4. Conditions to Effectiveness. This Second Amendment shall become effective only upon the satisfaction or waiver of all of the following conditions precedent:
(a) The parties hereto shall have duly executed and delivered this Second Amendment.
(b) The Lender shall have received the certificate of the Secretary of Borrower dated as of the Effective Date, certifying (i) that attached thereto are true and complete copies of the resolutions of the board of managers of Borrower authorizing the execution, delivery and performance by Borrower of this Second Amendment and borrowing under the Loan Agreement as amended hereby, (ii) that said resolutions are all of the resolutions adopted by the board of managers of Borrower in connection with the transactions contemplated hereby and are in full force and effect without modification as of such date, (iii) that Borrowers Operating Agreement either is attached to such certificate, or to the extent not attached has not been amended since the Closing Date, (iv) that Borrowers Certificate of Formation either is attached to such certificate or to the extent not attached has not been amended since the Closing Date, and (v) as to the incumbency and signatures of each of its officers executing this Second Amendment and any other documents to which it is a party.
(c) The Lender shall have received from Borrower the fees and expense payments or reimbursements referred to in Section 5 hereof or otherwise payable by Borrower in connection with this Second Amendment and the events described herein.
(d) Lender shall have received such other documents, certificates and opinions as the Lender may reasonably request.
5. Fees and Expenses.
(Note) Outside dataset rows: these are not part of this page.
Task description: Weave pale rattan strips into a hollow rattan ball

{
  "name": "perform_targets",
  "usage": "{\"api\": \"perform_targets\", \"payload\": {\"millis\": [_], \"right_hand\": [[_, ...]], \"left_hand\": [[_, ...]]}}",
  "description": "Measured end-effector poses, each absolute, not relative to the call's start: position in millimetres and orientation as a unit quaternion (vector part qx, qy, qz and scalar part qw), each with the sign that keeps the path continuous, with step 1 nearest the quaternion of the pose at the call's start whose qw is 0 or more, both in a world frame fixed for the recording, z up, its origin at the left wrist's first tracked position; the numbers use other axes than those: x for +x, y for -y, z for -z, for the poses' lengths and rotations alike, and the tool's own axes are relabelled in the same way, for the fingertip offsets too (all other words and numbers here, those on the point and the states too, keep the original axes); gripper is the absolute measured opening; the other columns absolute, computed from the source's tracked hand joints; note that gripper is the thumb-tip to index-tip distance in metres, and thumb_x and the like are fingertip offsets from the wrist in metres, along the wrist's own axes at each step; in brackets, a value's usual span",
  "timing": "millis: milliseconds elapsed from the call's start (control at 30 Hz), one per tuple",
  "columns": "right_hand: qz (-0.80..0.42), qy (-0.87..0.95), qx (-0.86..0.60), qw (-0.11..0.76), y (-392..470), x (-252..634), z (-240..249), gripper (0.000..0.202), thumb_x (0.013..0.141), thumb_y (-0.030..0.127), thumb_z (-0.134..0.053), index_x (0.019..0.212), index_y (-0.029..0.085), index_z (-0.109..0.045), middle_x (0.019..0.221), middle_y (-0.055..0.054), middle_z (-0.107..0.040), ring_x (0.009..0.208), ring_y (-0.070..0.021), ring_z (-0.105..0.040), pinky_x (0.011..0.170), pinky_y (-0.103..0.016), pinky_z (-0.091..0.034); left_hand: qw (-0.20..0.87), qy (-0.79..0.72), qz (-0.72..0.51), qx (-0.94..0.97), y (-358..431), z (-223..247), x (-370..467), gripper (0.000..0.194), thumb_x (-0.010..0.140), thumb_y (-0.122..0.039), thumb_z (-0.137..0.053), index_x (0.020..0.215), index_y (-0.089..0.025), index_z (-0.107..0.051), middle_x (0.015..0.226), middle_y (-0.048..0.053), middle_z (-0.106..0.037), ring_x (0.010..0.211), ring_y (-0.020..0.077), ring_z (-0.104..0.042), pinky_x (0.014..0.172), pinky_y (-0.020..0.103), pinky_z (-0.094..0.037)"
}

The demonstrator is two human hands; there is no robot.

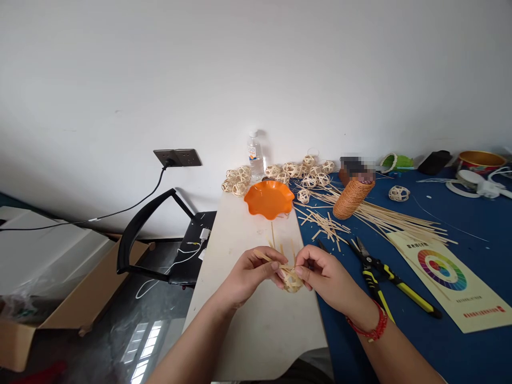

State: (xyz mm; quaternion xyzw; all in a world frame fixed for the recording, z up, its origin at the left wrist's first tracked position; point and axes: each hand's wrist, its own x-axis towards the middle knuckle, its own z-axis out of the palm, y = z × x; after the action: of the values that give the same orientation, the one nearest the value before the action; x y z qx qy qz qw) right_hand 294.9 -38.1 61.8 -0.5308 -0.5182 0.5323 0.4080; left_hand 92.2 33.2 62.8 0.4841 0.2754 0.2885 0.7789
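A small ball of woven bamboo strips (293, 281) is held between both hands above the pale board, with several loose strip ends sticking up and away from it. My left hand (256, 269) pinches the ball's left side and strips between thumb and fingers. On the right side, my right hand (320, 272), with a red bracelet at the wrist, closes thumb and fingertips on the ball's edge. Beyond the hands sits an orange scalloped plate (269, 200). The fingertips partly hide the ball.
Yellow-black pliers (386, 271), cut strips (328, 226), long strips (400, 216) and a colour-wheel booklet (448, 277) lie right. Finished balls (294, 170), a bottle (255, 154) and a twine-wrapped cylinder (352, 198) stand behind. A black chair (148, 229) is left.
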Motion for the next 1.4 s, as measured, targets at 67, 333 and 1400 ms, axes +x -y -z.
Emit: {"api": "perform_targets", "payload": {"millis": [67,333,1400], "right_hand": [[-0.531,0.515,-0.529,0.416,38,295,-62,0.015,0.094,0.033,-0.059,0.085,0.022,-0.055,0.072,0.005,-0.050,0.060,-0.0111,-0.047,0.057,-0.025,-0.040],[-0.516,0.515,-0.532,0.431,38,291,-64,0.014,0.094,0.030,-0.059,0.083,0.022,-0.054,0.071,0.005,-0.051,0.062,-0.0111,-0.047,0.058,-0.025,-0.040],[-0.456,0.516,-0.576,0.440,32,290,-57,0.016,0.090,0.031,-0.060,0.079,0.022,-0.052,0.071,0.004,-0.052,0.061,-0.0120,-0.047,0.057,-0.026,-0.040]], "left_hand": [[0.783,-0.265,-0.299,0.477,-32,-63,93,0.024,0.082,-0.032,-0.078,0.094,-0.011,-0.075,0.076,0.008,-0.077,0.062,0.0177,-0.072,0.065,0.029,-0.059],[0.742,-0.310,-0.353,0.477,-27,-59,101,0.027,0.086,-0.032,-0.073,0.105,-0.013,-0.071,0.071,0.006,-0.076,0.060,0.0168,-0.070,0.060,0.029,-0.058],[0.651,-0.370,-0.405,0.525,-16,-70,112,0.038,0.081,-0.046,-0.078,0.073,-0.020,-0.052,0.063,0.002,-0.071,0.062,0.0157,-0.066,0.065,0.029,-0.053]]}}
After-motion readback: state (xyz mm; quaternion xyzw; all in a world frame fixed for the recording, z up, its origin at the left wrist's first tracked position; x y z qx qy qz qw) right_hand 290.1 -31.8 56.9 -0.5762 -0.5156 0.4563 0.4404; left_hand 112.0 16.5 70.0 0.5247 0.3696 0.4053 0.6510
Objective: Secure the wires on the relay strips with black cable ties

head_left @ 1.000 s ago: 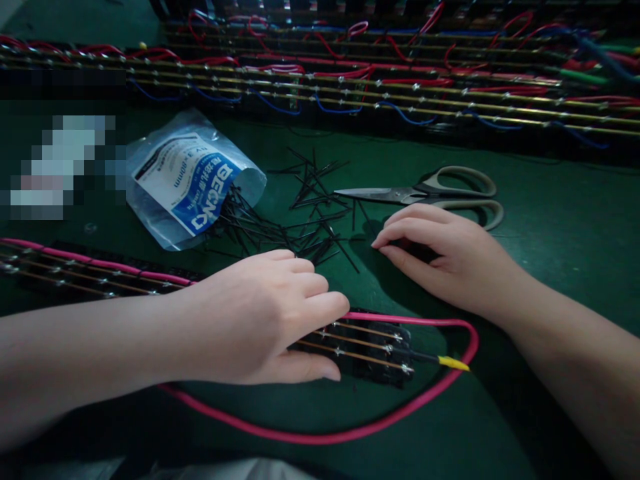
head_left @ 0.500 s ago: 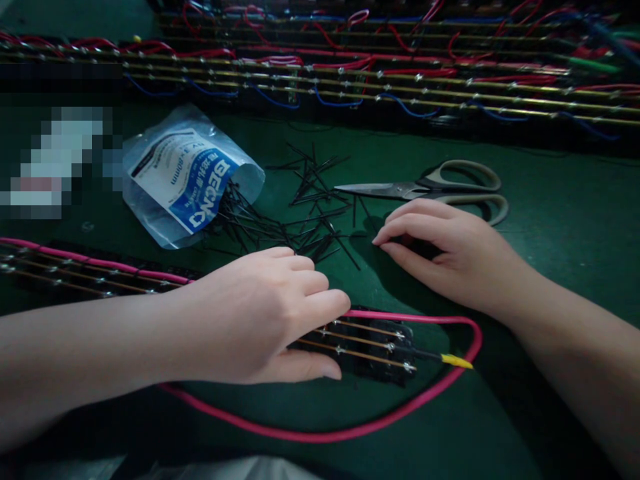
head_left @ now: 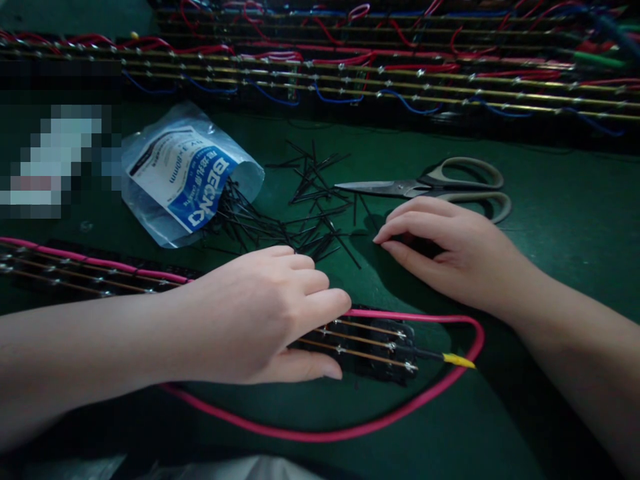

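My left hand point(head_left: 270, 313) is closed over a long black strip point(head_left: 370, 347) with thin copper-coloured rods and soldered joints. Its forefinger rests on the pink-red cable point(head_left: 415, 317), which follows the strip's far edge and loops back round its right end. A yellow-tipped black lead point(head_left: 457, 361) sticks out from that end. To the right, my right hand point(head_left: 445, 250) has thumb and forefinger pinched together beside loose black cable ties point(head_left: 320, 227). One thin tie reaches these fingertips, but whether they grip it is hidden. The scissors point(head_left: 400, 189) lie just behind this hand.
A clear plastic bag point(head_left: 185, 167) with a blue and white label lies tipped over, black ties spilling out. More rod-and-wire strips point(head_left: 350, 70) with red and blue wires stretch across the back of the green table point(head_left: 565, 220). A blurred patch covers the left side.
Both hands stay almost where they were, in the same closed poses. The view has shifted very slightly; nothing is visibly taken up or let go.
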A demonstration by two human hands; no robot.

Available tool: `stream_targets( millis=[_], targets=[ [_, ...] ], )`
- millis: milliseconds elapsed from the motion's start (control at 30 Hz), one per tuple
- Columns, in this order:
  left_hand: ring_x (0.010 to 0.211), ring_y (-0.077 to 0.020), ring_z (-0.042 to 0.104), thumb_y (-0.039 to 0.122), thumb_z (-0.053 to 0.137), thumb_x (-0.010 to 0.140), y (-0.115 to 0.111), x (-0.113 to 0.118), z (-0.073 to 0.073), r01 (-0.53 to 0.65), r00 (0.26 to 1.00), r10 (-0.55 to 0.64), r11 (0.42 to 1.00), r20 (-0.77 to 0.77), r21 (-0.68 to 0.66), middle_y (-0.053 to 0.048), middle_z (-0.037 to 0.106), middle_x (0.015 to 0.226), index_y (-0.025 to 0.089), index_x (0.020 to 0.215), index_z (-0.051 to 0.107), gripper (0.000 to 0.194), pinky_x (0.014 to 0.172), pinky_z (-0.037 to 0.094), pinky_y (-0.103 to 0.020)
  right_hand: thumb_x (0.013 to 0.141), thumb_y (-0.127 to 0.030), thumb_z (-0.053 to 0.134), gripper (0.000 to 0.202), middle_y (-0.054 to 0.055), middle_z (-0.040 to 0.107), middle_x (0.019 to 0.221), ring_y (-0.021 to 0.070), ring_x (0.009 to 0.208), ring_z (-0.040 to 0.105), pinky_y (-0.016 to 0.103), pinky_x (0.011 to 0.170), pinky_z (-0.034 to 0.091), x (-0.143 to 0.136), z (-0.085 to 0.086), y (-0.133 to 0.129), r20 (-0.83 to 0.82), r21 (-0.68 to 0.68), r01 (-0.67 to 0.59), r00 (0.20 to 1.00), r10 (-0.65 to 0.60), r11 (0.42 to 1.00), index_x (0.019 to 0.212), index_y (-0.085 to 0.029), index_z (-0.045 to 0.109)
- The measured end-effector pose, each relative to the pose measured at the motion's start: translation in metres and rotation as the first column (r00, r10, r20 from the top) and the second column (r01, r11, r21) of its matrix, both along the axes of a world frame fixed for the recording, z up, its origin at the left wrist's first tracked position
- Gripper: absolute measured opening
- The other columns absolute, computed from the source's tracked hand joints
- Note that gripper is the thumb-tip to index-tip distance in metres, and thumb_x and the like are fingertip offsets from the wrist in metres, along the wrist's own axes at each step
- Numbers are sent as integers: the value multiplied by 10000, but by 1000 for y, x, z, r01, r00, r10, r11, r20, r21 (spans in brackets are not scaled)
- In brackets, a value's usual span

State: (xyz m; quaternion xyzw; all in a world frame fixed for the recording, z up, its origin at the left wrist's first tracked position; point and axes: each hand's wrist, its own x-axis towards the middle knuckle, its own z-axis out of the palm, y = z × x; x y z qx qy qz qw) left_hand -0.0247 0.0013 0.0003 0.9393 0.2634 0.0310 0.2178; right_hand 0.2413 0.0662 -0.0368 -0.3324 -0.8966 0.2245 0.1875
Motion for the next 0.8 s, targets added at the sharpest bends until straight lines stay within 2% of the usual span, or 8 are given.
stream_targets(
  millis=[200,433,800],
  targets=[
    [776,-234,566,494,586,982,0,0,0,1,1000,-1,1000,0,-1,-31,660,867,162,1109,650,361,723,432,-388,940,-206,587,106,70,708,959,223,876,680,383,758,564,0,0,0,-30,23,-24,999,25,999,951,-234,688],
    [770,-233,571,496,601,974,1,1,2,0,1000,0,1000,-29,-11,-28,658,852,172,1077,655,344,714,426,-382,945,-193,588,101,75,709,965,214,886,672,380,764,553,0,-1,2,-23,21,-29,999,30,999,960,-214,686],
    [774,-238,578,507,609,966,1,2,2,2,999,-2,1000,-48,-1,-23,660,851,175,1083,659,356,704,425,-387,942,-235,573,136,39,707,974,249,903,686,433,772,572,-1,-1,-1,3,-7,13,1000,-13,1000,951,-318,680]
  ],
)
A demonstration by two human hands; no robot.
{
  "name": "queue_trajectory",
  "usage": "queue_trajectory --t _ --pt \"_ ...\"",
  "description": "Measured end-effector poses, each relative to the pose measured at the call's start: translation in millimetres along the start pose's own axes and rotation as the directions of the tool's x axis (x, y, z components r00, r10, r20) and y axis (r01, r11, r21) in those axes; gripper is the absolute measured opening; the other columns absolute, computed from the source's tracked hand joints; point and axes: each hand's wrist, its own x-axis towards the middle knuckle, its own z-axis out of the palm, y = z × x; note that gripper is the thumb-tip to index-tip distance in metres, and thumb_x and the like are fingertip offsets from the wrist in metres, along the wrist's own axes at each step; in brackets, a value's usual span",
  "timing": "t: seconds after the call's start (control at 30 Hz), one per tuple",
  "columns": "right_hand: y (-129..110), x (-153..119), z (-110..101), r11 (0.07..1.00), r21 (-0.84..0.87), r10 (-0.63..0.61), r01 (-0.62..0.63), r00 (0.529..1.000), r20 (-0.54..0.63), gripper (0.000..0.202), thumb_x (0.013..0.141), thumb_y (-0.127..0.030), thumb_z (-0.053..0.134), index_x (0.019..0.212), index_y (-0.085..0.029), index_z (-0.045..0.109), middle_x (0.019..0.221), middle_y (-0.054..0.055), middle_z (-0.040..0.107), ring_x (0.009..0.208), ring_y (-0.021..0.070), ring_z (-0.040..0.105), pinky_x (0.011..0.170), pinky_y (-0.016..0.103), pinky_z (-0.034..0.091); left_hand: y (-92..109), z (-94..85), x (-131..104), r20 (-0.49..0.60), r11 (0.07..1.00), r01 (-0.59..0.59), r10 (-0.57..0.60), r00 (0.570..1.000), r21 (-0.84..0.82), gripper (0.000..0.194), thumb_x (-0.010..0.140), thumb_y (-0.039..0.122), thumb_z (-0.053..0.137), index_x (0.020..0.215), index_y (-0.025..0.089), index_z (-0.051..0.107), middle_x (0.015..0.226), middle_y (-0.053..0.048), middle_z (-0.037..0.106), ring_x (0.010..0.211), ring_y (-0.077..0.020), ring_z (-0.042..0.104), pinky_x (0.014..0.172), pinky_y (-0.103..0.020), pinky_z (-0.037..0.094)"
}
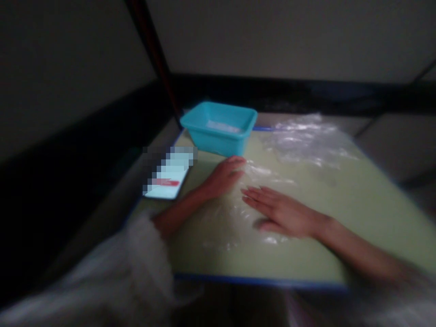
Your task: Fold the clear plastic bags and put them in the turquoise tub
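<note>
A clear plastic bag (235, 222) lies flat on the pale green table (368, 213), in front of me. My left hand (226, 175) rests at its upper left part, fingers apart and slightly bent, nothing held. Over the right side of the plastic, my right hand (279, 211) lies palm down with its fingers stretched out to the left and the thumb apart below. The two hands do not touch. The plastic's outline is faint in the dim light.
Behind my left hand stands a turquoise basket (218, 141) with something whitish inside. Crumpled clear plastic (306, 138) is heaped at the back right. A lit phone-like screen (166, 181) lies at the left edge, beside my left forearm. The table has a blue rim.
</note>
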Motion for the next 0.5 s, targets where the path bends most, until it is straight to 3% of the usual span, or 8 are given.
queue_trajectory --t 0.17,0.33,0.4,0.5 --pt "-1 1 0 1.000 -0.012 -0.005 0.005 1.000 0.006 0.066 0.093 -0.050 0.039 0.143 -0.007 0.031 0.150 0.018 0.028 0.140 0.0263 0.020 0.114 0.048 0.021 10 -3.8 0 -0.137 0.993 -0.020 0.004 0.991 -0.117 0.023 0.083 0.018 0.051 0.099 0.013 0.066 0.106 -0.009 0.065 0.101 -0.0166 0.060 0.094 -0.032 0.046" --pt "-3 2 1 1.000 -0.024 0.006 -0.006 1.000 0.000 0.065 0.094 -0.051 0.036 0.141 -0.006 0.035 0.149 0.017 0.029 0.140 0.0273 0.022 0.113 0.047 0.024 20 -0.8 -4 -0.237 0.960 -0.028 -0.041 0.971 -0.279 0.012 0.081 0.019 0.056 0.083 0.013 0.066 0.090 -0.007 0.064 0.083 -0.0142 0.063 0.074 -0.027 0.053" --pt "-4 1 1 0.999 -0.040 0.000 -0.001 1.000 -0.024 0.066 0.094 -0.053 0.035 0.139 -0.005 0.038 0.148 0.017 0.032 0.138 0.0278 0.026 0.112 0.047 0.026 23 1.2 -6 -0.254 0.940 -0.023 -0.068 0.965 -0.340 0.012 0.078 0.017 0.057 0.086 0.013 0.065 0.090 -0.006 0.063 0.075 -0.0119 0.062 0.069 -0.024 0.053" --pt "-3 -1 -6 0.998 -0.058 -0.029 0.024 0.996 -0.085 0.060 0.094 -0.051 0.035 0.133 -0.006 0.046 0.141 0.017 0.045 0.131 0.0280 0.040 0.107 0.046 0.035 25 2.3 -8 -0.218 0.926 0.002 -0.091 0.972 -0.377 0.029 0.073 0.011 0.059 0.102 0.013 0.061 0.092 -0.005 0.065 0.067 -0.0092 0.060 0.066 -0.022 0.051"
Borrower agrees to pay or reimburse the Lender, in accordance with Section 8.24 of the Loan Agreement (as amended hereby) for its reasonable out-of-pocket costs and expenses, including, without limitation, the reasonable fees and disbursements of counsel to the Lender including, without limitation, counsel at Dechert LLP, incurred by the Lender in connection with the preparation, reproduction, execution and delivery of this Second Amendment and any other instruments and documents to be delivered hereunder including, without limitations, costs relating to title endorsements.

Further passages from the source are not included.